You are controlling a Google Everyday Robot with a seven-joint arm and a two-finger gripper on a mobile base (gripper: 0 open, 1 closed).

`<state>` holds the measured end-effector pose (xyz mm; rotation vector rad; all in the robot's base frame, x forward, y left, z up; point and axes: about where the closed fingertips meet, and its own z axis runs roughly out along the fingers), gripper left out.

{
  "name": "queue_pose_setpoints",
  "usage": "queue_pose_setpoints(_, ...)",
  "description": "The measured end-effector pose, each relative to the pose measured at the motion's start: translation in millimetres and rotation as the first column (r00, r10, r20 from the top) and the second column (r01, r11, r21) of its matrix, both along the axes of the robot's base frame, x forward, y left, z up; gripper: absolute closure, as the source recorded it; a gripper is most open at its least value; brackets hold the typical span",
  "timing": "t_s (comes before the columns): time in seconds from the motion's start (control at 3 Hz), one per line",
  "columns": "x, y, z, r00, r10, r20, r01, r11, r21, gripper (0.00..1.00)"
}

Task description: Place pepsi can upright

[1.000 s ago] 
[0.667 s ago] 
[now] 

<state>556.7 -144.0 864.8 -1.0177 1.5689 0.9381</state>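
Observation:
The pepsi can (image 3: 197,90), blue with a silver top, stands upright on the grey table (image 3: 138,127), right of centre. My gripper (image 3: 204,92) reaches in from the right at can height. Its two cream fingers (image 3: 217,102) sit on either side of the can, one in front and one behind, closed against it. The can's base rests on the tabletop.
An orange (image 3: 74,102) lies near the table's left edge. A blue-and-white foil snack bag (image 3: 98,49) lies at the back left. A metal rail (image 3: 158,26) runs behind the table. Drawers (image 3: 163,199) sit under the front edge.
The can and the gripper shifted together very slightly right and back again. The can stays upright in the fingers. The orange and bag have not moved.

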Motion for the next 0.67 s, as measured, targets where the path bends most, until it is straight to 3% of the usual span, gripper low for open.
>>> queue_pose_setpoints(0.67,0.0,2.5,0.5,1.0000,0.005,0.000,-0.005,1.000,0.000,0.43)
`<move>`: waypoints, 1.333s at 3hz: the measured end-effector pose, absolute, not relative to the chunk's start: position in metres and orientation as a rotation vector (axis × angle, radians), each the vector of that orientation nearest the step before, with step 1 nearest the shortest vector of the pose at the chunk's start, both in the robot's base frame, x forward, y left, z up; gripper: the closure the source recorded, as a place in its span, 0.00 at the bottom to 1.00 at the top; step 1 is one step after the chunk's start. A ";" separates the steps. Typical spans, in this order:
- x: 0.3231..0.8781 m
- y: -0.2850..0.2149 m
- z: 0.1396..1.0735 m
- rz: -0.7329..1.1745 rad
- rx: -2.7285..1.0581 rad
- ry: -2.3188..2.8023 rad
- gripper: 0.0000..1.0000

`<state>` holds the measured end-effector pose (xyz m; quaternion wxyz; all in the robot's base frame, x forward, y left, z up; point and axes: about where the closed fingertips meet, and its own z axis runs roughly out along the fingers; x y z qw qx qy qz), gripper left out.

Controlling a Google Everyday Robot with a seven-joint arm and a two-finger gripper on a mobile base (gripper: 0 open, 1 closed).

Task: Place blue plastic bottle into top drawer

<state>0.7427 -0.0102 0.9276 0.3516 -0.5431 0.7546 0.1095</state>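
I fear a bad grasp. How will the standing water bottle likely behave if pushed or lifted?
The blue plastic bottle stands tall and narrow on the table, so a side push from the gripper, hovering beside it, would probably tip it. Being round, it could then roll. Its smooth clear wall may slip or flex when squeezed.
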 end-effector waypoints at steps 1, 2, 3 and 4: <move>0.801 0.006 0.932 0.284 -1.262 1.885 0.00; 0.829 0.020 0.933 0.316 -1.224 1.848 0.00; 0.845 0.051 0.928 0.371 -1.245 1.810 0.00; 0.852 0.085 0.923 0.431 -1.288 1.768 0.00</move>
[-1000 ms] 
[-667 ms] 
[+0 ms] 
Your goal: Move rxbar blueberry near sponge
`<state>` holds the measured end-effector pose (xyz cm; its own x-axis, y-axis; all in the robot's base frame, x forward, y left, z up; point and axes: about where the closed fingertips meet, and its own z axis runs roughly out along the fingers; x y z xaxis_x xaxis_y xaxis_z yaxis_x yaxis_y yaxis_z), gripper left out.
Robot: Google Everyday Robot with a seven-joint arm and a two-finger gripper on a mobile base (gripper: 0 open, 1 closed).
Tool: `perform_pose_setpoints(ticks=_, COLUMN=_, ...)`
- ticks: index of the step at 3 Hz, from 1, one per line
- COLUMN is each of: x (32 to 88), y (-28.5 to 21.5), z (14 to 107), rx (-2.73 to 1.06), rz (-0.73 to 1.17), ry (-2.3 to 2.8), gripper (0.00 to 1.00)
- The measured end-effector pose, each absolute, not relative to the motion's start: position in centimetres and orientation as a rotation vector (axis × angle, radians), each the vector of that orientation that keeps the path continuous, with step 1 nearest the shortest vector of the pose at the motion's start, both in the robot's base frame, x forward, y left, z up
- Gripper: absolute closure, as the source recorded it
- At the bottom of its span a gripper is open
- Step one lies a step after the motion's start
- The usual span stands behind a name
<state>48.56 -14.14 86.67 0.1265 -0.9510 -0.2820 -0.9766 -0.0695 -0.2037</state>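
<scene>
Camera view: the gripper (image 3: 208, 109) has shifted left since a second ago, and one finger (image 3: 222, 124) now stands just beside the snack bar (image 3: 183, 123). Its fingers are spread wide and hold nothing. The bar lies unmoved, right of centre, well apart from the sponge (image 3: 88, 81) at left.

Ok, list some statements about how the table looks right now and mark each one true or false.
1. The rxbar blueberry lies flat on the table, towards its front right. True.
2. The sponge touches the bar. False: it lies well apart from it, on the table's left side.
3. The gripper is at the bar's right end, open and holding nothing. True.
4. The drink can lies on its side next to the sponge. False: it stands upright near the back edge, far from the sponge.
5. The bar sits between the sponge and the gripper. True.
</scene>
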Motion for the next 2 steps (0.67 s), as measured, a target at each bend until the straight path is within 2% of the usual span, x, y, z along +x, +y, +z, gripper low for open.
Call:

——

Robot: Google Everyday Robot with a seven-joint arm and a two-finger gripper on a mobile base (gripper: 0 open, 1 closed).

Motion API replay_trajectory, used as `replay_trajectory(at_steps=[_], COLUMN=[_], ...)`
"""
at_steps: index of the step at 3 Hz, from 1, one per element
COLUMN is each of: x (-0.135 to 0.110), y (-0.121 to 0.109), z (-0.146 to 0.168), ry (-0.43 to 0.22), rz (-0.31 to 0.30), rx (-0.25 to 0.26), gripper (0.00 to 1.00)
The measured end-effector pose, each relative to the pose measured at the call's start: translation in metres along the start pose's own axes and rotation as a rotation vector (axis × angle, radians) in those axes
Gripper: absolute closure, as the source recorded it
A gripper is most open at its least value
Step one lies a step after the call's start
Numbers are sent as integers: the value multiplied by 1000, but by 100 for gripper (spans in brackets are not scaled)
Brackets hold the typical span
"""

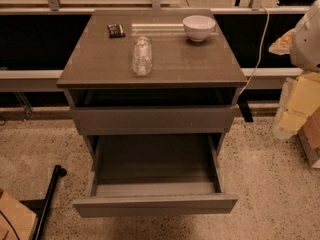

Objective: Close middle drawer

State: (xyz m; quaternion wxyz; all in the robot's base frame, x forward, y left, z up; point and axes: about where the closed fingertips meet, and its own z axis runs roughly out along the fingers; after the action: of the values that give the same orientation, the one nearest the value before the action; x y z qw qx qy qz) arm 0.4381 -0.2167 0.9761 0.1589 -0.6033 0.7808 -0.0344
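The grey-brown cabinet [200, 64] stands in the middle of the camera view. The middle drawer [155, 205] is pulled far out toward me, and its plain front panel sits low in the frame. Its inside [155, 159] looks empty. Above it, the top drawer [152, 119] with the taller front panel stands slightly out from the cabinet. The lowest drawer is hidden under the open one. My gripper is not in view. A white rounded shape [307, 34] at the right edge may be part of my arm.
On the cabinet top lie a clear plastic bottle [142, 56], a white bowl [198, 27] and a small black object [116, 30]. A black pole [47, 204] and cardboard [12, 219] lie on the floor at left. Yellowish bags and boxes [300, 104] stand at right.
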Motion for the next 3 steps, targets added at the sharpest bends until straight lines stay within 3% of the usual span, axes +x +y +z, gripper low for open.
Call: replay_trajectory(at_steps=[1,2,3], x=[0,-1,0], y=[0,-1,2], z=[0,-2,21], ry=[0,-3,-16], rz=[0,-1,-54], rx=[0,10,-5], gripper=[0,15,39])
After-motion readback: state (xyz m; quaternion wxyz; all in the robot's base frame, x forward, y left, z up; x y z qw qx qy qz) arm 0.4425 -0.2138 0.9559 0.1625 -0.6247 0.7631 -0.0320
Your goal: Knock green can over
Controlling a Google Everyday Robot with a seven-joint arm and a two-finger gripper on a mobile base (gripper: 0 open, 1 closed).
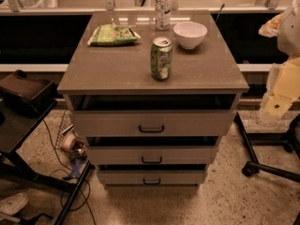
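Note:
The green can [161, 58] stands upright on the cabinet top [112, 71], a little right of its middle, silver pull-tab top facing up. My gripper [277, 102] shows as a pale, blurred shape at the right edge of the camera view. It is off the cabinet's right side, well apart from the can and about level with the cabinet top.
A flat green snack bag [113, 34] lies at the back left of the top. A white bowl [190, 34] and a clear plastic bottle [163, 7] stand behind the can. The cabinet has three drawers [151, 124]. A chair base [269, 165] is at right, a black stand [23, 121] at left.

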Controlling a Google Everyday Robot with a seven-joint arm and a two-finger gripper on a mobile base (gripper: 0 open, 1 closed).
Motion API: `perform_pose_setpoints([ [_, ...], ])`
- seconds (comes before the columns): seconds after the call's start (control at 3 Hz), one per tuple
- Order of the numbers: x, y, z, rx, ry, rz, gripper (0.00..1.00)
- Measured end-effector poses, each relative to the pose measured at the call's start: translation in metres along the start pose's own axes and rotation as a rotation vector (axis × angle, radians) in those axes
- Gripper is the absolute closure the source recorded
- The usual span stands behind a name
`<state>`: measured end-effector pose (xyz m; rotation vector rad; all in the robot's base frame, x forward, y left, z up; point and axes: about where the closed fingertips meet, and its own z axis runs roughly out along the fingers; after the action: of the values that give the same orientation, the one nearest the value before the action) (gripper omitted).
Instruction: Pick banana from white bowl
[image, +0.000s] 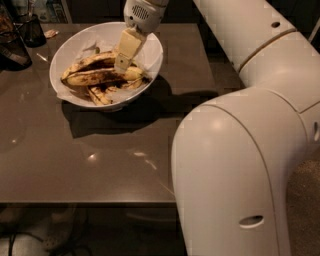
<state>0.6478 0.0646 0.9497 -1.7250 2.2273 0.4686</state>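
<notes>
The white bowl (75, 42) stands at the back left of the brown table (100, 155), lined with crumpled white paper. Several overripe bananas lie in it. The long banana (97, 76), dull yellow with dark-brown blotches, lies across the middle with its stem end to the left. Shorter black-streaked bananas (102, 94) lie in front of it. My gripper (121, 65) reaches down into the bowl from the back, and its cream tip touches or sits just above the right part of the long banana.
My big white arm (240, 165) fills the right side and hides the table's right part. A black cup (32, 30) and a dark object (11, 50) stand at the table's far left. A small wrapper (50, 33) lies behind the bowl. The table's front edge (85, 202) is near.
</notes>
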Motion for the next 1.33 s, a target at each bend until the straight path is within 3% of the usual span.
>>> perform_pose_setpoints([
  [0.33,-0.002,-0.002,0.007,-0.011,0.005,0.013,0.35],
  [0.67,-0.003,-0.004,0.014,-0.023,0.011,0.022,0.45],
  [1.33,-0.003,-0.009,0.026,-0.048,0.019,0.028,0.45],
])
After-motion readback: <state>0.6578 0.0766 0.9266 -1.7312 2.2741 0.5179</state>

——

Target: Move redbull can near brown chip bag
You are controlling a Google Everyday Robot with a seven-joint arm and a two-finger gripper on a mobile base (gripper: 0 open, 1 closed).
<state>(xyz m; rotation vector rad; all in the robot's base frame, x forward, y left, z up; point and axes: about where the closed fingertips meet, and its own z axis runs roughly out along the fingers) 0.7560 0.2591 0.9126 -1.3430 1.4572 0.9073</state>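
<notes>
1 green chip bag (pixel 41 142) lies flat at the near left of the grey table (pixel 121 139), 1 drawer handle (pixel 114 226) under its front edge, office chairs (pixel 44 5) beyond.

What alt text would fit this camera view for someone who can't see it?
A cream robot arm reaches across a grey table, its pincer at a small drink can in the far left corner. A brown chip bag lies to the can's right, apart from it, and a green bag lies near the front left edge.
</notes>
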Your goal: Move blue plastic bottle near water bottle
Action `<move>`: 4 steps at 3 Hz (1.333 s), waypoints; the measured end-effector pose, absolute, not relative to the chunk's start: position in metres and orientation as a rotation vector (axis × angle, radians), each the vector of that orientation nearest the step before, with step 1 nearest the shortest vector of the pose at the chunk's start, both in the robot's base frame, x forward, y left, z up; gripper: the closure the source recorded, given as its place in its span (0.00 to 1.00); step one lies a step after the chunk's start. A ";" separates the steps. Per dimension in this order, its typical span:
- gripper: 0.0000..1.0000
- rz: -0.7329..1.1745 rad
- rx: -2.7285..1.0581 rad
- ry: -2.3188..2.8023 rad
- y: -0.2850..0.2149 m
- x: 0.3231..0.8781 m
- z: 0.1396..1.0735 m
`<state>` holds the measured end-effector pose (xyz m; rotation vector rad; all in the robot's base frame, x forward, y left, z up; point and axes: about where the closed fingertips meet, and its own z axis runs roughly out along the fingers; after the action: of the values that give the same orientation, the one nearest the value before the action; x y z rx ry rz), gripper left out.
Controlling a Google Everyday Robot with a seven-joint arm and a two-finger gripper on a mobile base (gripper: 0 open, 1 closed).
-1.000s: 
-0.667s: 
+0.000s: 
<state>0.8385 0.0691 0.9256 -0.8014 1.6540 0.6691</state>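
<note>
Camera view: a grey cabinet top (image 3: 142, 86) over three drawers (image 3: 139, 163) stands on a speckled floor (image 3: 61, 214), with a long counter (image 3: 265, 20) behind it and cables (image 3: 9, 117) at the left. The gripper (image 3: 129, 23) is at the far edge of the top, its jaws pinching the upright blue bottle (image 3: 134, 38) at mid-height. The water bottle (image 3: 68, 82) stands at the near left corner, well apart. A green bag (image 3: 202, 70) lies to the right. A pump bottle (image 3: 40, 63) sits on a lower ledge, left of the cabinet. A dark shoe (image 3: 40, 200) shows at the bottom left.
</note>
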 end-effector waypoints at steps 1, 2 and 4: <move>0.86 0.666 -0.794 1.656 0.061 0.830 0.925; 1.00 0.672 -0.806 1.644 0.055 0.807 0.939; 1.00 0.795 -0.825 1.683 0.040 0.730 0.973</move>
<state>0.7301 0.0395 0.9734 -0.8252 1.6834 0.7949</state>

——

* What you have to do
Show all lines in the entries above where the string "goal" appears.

* Written reply
Your goal: Move rxbar blueberry near sponge
Your goal: Knock green can over
Your goal: Move blue plastic bottle near water bottle

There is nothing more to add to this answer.